The idea is for men not to automatically reach for heavy chemical-laden cleaning products for big — or small — jobs, but to opt for eco-friendly cleaning products.

“I think the thing that I would like to see happen is where men are getting on board,” she said. “You don’t need noxious chemicals to clean chrome for example.”

As a father of two sons, Seth Leitman of “The Green Living Guy” website and a green living author, speaker and expert who is working with Solarize Hudson Valley, appreciates a little relaxation on Father’s Day, along with eco-friendly gifts, such as cork-based products, organic clothing and barbeque aprons, and environmentally benign grill accessories. He also thinks an outdoor family venture is a great way to spend the day, especially for hard-working dads.

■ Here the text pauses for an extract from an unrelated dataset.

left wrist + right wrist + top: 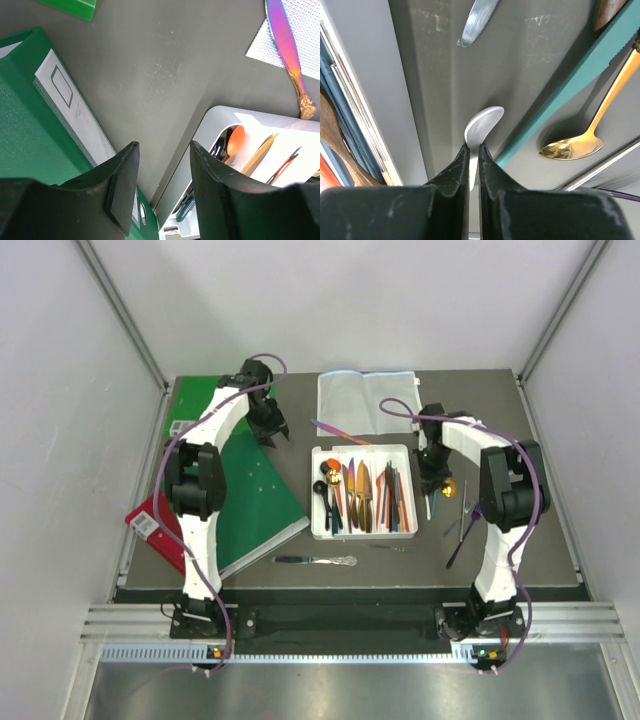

“It helps calm the mind, the more you’re in a forest atmosphere,” he said. “It’s a great destressor.”

But even a relaxing day is bound to result in dirty belongings that need to be cleaned — a greasy grill and utensils, muddy hiking boots, grubby clothing.

“The big thing to recognize when it comes to cleaning products is if they’re not eco-friendly, it’s basically like toxifying your house,” Leitman said.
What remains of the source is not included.